How Close Is Christmas?

Sunday, December 20th, 2009

Just a quick trawl through the papers, in this week prior to Christmas, shows us that everything is not right with this Island of Ireland.

1.  The favourite topic of conversation at the moment is the discussion on when will we all go on strike and who will be the first.  Each Union is vying for this privilege.  The selfishness is unbelievable.  My guess is that everyone is that skint that nobody will strike.

2.  Property developer, Bernard McNamara has been ordered by the courts to personally pay back €62.5million on the foot of a personal guarantee that was injudicious even in 2006 and his company, Donatex, has to pay back €98million to investors in the purchase of The Irish Glass Bottle Plant site at Ringsend,which was bought in that year for€412million and is now worth €60million.  It is time that these irresponsible eejits were made to pay, but I would suggest that it will be a long road before this €160.5million sees the light of day.  First Carroll, now McNamara, who will be roasted in the New Year.  The bishops, the bankers, the government, the developers, we will be spoiled for choice as we wallow in our penury.

3.  A 35 year old man from Listowel, shown up on video cameras, is found guilty of sexual abuse of a young woman. Whilst waiting for the judge to deliver sentence, about 50 mature men rushed forward in court and tried to shake the guilty man’s hand and show their allegiance and the local parish priest, Fr Sheehy, told the court what a fine young man he was and lauded his virtue.  It all smacked of an orchestrated attempt to pervert the course of justice.  The young woman underwent a series of abuse from the townfolk.  Shame on small town Ireland and Listowel in particular. Praise on the Bishop of Kerry for immediately seeking the resignation of the priest.  No doubt they will give him a few bob and find a new place for him,  Let us hope not.

4.  At the same time a man was found guilty in the Central Criminal Court in Dublin for raping and orally raping his daughter who was 7 years old when this abuse started.  His ex-employer stood up and said he was “a first class man” and his recent partner said he was “honest, salt of the earth, very reliable and my best friend”.  Why do the Courts of Ireland continue with this crass character reference type of injustice.  Politicians and priests galore have been shot down in flames over the years for this old fashioned rubbish.

5.  The St Vicent de Paul Society, Ireland’s premier charity of last resort cannot cope with the demands on its resources this Christmas.

6.  Cardinal Connell, the last supremo in the Dublin Archdiocese and the main culprit in the abuse cover up campaign by the hierarchy, is in hiding in his palace in Glasnevin and remains mute whilst his Church is falling apart around him. Archbishop Martin, his sucessor, whilst verbally hardening his stance with the Auxilliary Bishops who refuse to budge, and are being threatened with the might of Rome, will not have a word said of Connell, who is soaking up the spare cash of the Archdiocese with his entourage in the Dead Centre.  Read John Conney’s article on Cardinal Connell of 16 December 2009 for a great bit of fighting journalism.  Meanwhile the said bishops are fighting all the way.  How can so called learned men not realize the horror of their ways.  It would be the subject of next years Christmas pantomime if it were not so bloody sad and disgusting.
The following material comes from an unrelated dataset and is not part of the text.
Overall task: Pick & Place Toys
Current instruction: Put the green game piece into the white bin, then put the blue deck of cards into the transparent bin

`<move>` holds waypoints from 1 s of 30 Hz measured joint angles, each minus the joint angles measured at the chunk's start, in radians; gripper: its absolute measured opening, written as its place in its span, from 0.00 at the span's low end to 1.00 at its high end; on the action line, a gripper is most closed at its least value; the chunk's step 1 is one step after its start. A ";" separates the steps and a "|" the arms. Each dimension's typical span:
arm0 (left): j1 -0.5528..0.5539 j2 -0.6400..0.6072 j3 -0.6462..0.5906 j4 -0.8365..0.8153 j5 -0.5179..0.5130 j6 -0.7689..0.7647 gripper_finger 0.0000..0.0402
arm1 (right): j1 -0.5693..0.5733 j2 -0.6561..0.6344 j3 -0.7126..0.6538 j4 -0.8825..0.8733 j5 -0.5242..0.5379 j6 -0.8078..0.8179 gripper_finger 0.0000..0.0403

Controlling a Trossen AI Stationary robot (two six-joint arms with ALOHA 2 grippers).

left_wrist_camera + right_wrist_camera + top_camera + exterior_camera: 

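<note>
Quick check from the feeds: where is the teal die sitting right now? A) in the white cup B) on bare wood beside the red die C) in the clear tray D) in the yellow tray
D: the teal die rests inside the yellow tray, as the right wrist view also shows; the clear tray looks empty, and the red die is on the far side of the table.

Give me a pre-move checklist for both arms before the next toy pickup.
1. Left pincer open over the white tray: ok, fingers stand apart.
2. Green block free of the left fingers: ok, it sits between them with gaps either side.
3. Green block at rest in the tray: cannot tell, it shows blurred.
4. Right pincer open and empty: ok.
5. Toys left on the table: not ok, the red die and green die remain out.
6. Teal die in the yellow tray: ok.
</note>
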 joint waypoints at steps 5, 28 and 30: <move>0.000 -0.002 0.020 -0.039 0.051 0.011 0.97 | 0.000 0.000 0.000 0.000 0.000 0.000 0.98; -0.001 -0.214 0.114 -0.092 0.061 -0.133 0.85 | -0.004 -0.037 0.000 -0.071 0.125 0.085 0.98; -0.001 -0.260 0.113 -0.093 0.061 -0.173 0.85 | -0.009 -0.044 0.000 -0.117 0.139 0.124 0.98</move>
7.  Liam Adams, Gerry Adams’s brother, is wanted by the Police Force of Northern Ireland for the alleged systematic rape of his daughter for a period of five years from 1978-1983.  Gerry Adams has known all about this for the last 20 years and his now telling his brother to give himself up, Gerry has also revealed that his father also sexually abused some of his sisters.
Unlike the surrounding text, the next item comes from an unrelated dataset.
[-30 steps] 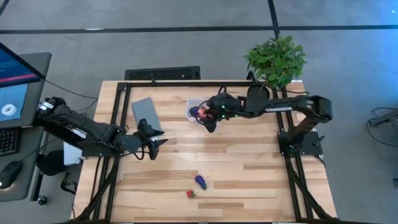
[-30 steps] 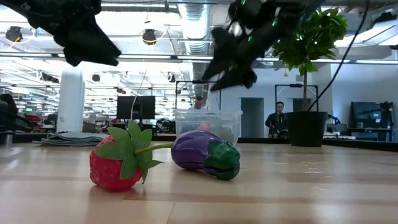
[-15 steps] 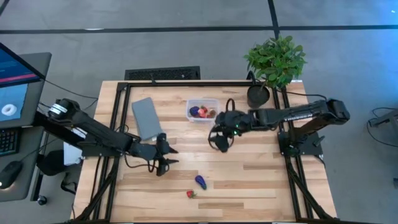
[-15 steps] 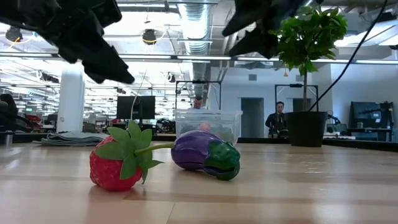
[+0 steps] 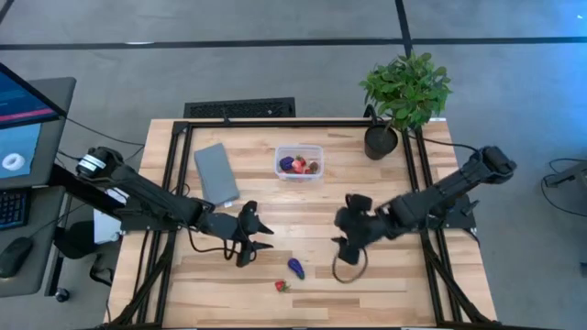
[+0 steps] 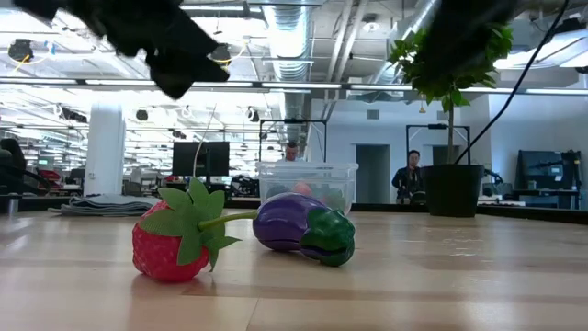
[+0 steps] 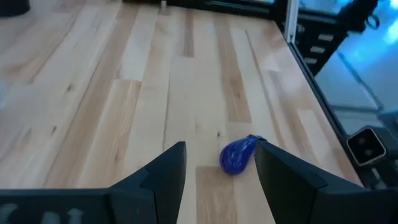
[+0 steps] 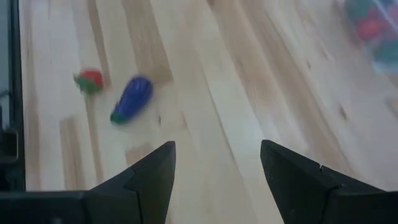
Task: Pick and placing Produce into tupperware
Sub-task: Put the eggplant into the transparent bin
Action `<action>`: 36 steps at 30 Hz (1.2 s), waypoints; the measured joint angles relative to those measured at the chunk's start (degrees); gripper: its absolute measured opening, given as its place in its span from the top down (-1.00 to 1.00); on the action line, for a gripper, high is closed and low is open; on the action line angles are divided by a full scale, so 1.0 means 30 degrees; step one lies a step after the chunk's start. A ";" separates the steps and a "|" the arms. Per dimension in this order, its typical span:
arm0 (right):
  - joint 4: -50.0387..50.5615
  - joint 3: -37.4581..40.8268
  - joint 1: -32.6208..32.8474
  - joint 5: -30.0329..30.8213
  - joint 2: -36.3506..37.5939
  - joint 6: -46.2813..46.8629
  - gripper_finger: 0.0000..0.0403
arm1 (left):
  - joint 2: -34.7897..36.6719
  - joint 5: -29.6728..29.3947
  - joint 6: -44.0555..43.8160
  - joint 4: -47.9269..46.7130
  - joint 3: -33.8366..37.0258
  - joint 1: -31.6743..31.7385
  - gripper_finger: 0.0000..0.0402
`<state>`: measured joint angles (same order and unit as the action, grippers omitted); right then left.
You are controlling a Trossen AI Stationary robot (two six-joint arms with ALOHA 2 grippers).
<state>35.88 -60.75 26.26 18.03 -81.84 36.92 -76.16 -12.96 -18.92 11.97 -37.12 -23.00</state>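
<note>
Wooden table [image 5: 385,183], clear tupperware [image 5: 299,163] with several produce pieces [image 5: 298,165].

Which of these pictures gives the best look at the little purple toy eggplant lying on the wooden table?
The low view: the purple toy eggplant fills the foreground, sharp, green cap visible, beside the red strawberry. The high view shows only a tiny purple speck; the left wrist view shows it small; the right wrist view shows it blurred.

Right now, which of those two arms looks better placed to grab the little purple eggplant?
Probably the left. The left gripper is open, nearer the eggplant, which its wrist view shows just ahead between its fingers. The right gripper, also open, sits slightly farther away.
</note>
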 joint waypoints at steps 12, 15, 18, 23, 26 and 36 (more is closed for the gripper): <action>0.0155 0.2890 0.5640 0.3833 0.0328 0.7900 -0.29 | -0.2803 0.1578 0.2983 -0.7933 -0.5902 0.0039 0.10; -0.0266 0.3333 0.6964 0.5321 0.0328 1.0134 -0.29 | -0.4538 0.2573 0.4686 -0.9788 -0.7691 0.0033 0.10; -0.0328 0.3668 0.8086 0.6798 0.0328 1.2390 -0.29 | -0.6268 0.3366 0.6773 -1.1543 -0.9540 0.0066 0.10; -0.0086 0.3869 0.9639 0.8175 0.0328 1.5613 -0.29 | -0.8629 0.4071 0.9892 -1.3223 -1.1784 0.0370 0.10; 0.0016 0.3876 1.0112 0.8574 0.0328 1.6675 -0.29 | -0.9425 0.4280 1.1042 -1.3404 -1.2448 0.0629 0.10; 0.0584 0.3876 1.0474 0.8589 0.0328 1.7709 -0.29 | -1.1517 0.5414 1.2112 -1.3270 -1.3535 0.1027 0.10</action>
<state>37.63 -49.12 57.69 43.80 -80.86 90.05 -110.71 3.28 17.41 -27.84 -77.72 -19.92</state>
8.  A 30 year old man in Enniskillen has been arrested for the sexual abuse and murder of the 15 month old daughter of his partner.
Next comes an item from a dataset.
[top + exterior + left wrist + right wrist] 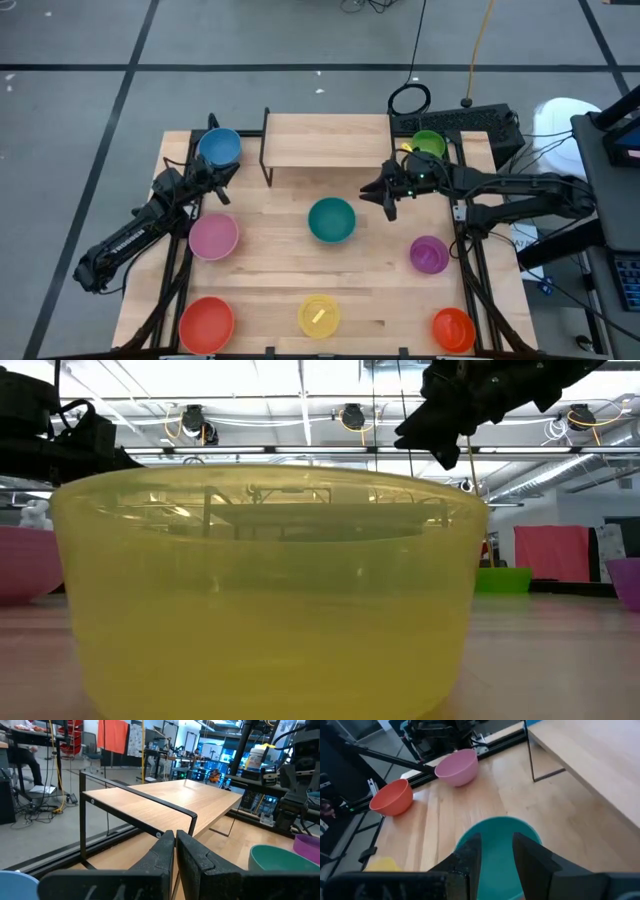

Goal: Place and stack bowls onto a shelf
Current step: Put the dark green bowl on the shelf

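Teal is my concern: the teal bowl (331, 220) sits at mid-frame of the high view on the worktop (280, 290), below the bare shelf (325, 140), and my right claw (383, 196) hovers just to its right, fingers spread and holding nothing. In my right wrist view the bowl lies directly ahead between my fingers (470, 857).

What could go wrong, as I judge it: if I come down off-centre, one finger would land on the rim and skid the light bowl away, or tip it. A thin plastic wall could also slip from a shallow pinch on the way to the shelf, whose black frame might catch the bowl's base if carried low.

My right arm reaches in from the right edge, elbow bent, wrist pitched down toward the bowl. My left claw (222, 183), fingers pressed together and empty, waits at upper left between the blue bowl (219, 147) and the pink bowl (213, 238), its arm angled up from lower left.
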`<state>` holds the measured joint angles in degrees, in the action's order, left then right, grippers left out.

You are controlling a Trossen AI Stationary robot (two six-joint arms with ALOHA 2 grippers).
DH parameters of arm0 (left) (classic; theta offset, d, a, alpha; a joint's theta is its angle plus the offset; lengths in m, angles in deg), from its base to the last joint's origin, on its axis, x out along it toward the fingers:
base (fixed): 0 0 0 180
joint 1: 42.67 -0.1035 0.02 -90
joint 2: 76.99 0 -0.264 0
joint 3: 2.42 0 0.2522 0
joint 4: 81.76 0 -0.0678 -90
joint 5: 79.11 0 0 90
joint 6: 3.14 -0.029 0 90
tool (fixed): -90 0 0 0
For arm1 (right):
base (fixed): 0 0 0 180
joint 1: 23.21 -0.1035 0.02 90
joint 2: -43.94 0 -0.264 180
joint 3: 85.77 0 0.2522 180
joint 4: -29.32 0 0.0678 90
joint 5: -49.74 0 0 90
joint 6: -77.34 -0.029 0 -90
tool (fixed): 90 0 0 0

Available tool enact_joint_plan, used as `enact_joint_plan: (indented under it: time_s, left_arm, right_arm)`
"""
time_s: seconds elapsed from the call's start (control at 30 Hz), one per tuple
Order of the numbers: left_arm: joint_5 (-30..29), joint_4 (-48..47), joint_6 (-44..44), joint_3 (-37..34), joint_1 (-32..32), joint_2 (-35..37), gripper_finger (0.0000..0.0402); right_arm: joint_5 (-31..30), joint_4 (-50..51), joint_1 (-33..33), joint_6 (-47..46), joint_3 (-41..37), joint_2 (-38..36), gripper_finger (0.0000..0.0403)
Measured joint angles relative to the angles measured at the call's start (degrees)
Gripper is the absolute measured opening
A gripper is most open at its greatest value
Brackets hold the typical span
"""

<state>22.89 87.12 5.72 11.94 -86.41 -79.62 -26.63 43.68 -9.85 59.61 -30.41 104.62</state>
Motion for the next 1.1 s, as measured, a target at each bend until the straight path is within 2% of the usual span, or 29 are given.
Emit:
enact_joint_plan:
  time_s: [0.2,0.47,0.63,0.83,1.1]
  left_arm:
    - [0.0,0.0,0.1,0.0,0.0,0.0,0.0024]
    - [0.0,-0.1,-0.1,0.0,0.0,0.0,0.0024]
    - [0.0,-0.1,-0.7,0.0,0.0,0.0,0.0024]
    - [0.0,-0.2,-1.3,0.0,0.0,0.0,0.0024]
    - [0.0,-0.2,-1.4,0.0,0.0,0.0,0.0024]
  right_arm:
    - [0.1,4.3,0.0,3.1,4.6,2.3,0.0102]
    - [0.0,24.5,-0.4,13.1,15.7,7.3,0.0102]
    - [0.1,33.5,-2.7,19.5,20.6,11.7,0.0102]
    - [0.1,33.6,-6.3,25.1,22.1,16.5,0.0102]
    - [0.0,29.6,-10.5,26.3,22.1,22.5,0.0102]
9.  A man in Limerick, driving whilst intoxicated, went through a roadblock at the scene of an accident at speed and killed a guarda and a fireman who were marshalling traffic.  The only offence the Department of Public Prosecution could come up with was drinking and driving.

God help us.  Let us hope these last few days before Christmas gives us a reason for living.

A very, very tentative happy Christmas to you all.